The world of investing can be quite complex and, sometimes, quite unforgiving. According to eToro, a prominent trading platform with over 27 million active users, nearly 80% of their investors reportedly lost money over the last year. Even in the UK, the Financial Conduct Authority mandates brokers to disclose the percentage of users losing money on their platforms, which ranges anywhere between 69% to 84%. Given these figures, how do we ensure we land on the right side of these stats? Today, we delve into the four common ways investors lose money and how to avoid them.
Mistake 1: Buying High and Selling Low
The first and perhaps most common mistake investors make is buying high and selling low. Often triggered by fear during market downturns, this strategy can lead to substantial losses. A clear example is from my personal investing journey. Starting in January 2022, I decided to invest $5 daily into stocks and Ethereum cryptocurrency. After a year, I found myself $63.35 down in total return. However, instead of panic selling and locking in my losses, I held on. Today, my total return is positive at $233. This proves that you only really lose money when you decide to sell at a loss.
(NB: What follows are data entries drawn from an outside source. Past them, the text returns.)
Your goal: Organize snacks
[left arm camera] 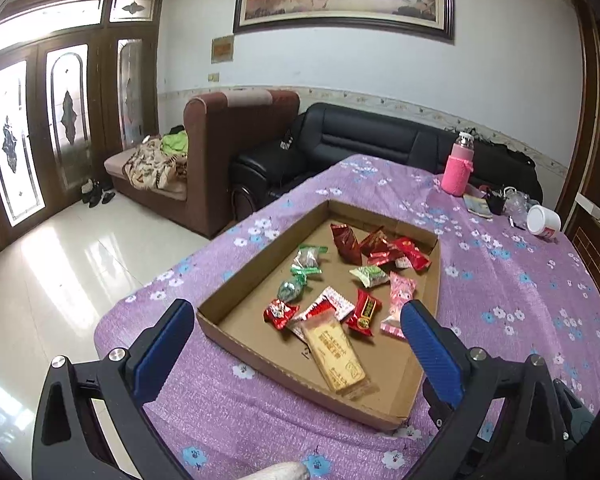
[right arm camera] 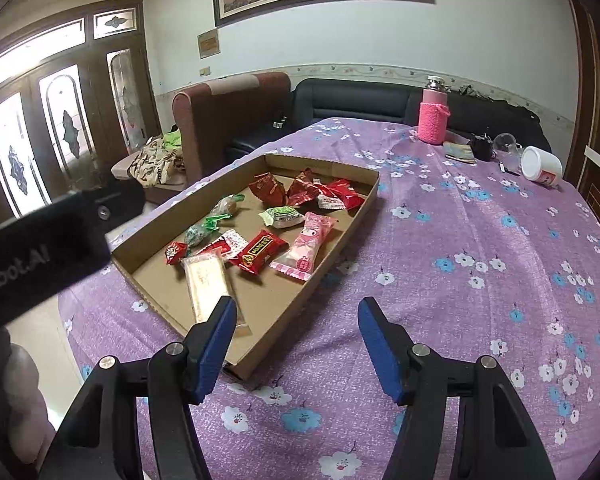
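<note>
Purple floral cloth covers the surface (left arm camera: 500, 280), where a shallow cardboard tray (left arm camera: 236, 280) holds the wrapped snacks, among them a long beige biscuit bar (left arm camera: 336, 356) and a pink candy pack (right arm camera: 308, 244). Held above the tray's near edge, the left gripper (left arm camera: 298, 316) hovers with its blue pads spread wide and nothing between them. Over the tray's near corner, the right gripper (right arm camera: 298, 314) hovers likewise, jaws apart and empty.

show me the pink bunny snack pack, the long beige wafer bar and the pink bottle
pink bunny snack pack (right arm camera: 308, 244): right wrist view, on the printed front of the wrapper.
long beige wafer bar (left arm camera: 336, 358): left wrist view, on the middle of its wrapper.
pink bottle (right arm camera: 432, 118): right wrist view, on its knitted sleeve.
</note>
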Demonstrator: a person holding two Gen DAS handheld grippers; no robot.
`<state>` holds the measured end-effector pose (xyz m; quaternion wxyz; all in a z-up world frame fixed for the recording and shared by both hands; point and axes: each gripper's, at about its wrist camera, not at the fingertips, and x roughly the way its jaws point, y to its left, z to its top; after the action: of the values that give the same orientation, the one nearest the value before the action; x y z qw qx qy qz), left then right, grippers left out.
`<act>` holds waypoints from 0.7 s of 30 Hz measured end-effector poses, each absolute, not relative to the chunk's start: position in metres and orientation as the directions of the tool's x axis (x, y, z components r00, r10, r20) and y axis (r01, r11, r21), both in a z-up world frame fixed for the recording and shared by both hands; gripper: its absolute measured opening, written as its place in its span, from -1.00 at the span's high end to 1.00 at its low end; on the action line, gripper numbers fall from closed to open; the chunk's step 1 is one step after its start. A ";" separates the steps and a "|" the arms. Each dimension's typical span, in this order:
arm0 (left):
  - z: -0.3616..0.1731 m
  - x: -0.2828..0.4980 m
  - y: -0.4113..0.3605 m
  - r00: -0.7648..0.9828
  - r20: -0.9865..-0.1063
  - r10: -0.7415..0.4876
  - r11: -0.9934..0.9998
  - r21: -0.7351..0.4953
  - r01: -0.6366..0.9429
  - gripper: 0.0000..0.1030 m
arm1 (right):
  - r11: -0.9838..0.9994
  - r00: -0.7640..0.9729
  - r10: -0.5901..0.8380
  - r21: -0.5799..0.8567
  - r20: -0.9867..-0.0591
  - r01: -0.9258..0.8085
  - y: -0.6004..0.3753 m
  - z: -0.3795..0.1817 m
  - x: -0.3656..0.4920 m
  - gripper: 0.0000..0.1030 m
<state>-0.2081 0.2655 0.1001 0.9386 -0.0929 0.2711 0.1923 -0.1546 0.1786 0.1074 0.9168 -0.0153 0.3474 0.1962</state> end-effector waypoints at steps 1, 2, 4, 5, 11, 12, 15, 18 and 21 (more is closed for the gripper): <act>0.098 -0.207 0.266 0.776 -0.553 0.304 0.909 -0.075 -0.410 -1.00 | 0.922 0.681 0.348 0.105 -0.644 -0.373 0.179 0.107 -0.155 -0.34; 0.097 -0.206 0.267 0.772 -0.562 0.297 0.909 -0.082 -0.409 -1.00 | 0.922 0.680 0.348 0.104 -0.645 -0.374 0.180 0.106 -0.155 -0.36; 0.094 -0.204 0.269 0.766 -0.575 0.288 0.909 -0.089 -0.408 -1.00 | 0.922 0.676 0.348 0.105 -0.649 -0.374 0.181 0.105 -0.154 -0.36; 0.093 -0.204 0.270 0.764 -0.579 0.286 0.908 -0.090 -0.408 -1.00 | 0.922 0.675 0.348 0.106 -0.650 -0.373 0.181 0.104 -0.154 -0.36; 0.089 -0.201 0.276 0.752 -0.601 0.271 0.904 -0.109 -0.414 -1.00 | 0.923 0.665 0.344 0.111 -0.663 -0.368 0.180 0.100 -0.149 -0.37; 0.088 -0.201 0.277 0.750 -0.603 0.272 0.903 -0.110 -0.416 -1.00 | 0.923 0.664 0.343 0.109 -0.664 -0.368 0.181 0.100 -0.149 -0.37; 0.087 -0.200 0.278 0.747 -0.609 0.266 0.903 -0.114 -0.414 -1.00 | 0.923 0.660 0.342 0.106 -0.669 -0.371 0.182 0.098 -0.148 -0.37; 0.085 -0.198 0.278 0.744 -0.613 0.264 0.903 -0.114 -0.415 -1.00 | 0.922 0.657 0.342 0.104 -0.672 -0.373 0.184 0.098 -0.148 -0.37; 0.085 -0.198 0.280 0.742 -0.617 0.261 0.902 -0.117 -0.415 -1.00 | 0.922 0.656 0.340 0.101 -0.674 -0.375 0.186 0.097 -0.148 -0.37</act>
<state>-0.1977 0.2797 0.0846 0.9250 -0.1244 0.3090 0.1826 -0.1477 0.1857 0.0969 0.9096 -0.0235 0.3652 0.1966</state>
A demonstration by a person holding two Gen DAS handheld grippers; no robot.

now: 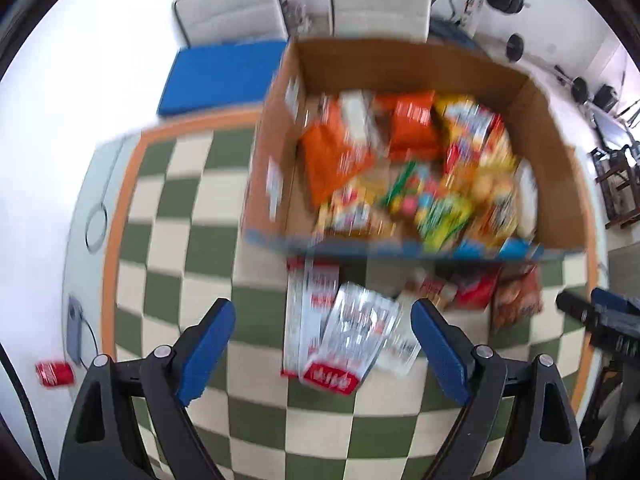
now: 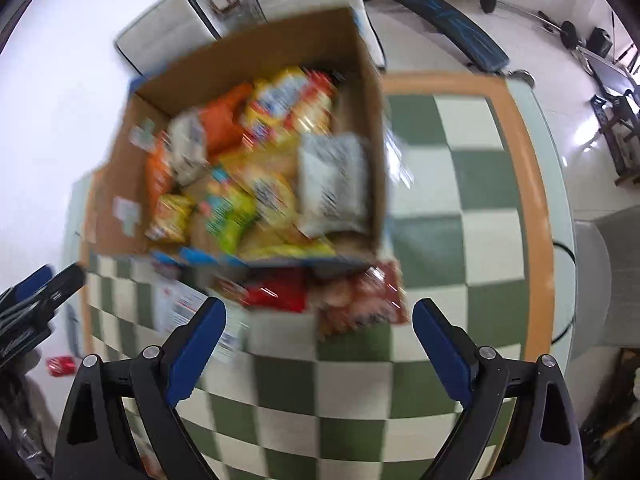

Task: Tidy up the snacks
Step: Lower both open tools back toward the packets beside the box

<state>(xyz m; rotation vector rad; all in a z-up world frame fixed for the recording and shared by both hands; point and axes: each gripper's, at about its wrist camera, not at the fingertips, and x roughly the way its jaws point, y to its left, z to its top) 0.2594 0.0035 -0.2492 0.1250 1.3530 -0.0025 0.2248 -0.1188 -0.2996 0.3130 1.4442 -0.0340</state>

Mistake 2: Trading on Margin
Margin trading is the second pitfall for investors. Margin is essentially borrowed money, used to make an investment. While it can amplify gains, it can also magnify losses. If you borrow $100,000 to buy Tesla shares hoping for a substantial profit but instead the price drops, you lose your investment and still owe the brokerage $100,000. Therefore, for less experienced investors, it is safer to invest only your own hard-earned money.
Mistake 3: Overreliance on Savings Accounts
The third common mistake is over-reliance on savings accounts. While having an emergency fund is important, investing all your money in a savings account can lead to a negative real return due to inflation. Even if your account yields 3-4% interest annually, inflation at 5-7% effectively reduces the purchasing power of your money.
Mistake 4: Overlooking Fees
Finally, overlooking fees is another way investors lose money. Even with the proliferation of commission-free trading, investors need to be aware of hidden costs, such as expense ratios in ETFs. Ideally, your ETFs should have an expense ratio of less than 0.35%.
By being aware of these common pitfalls, investors can devise a strategy to not only protect their hard-earned money but also help it grow. Remember, the goal of investing is not to get rich quickly but to build wealth sustainably over a long period of time.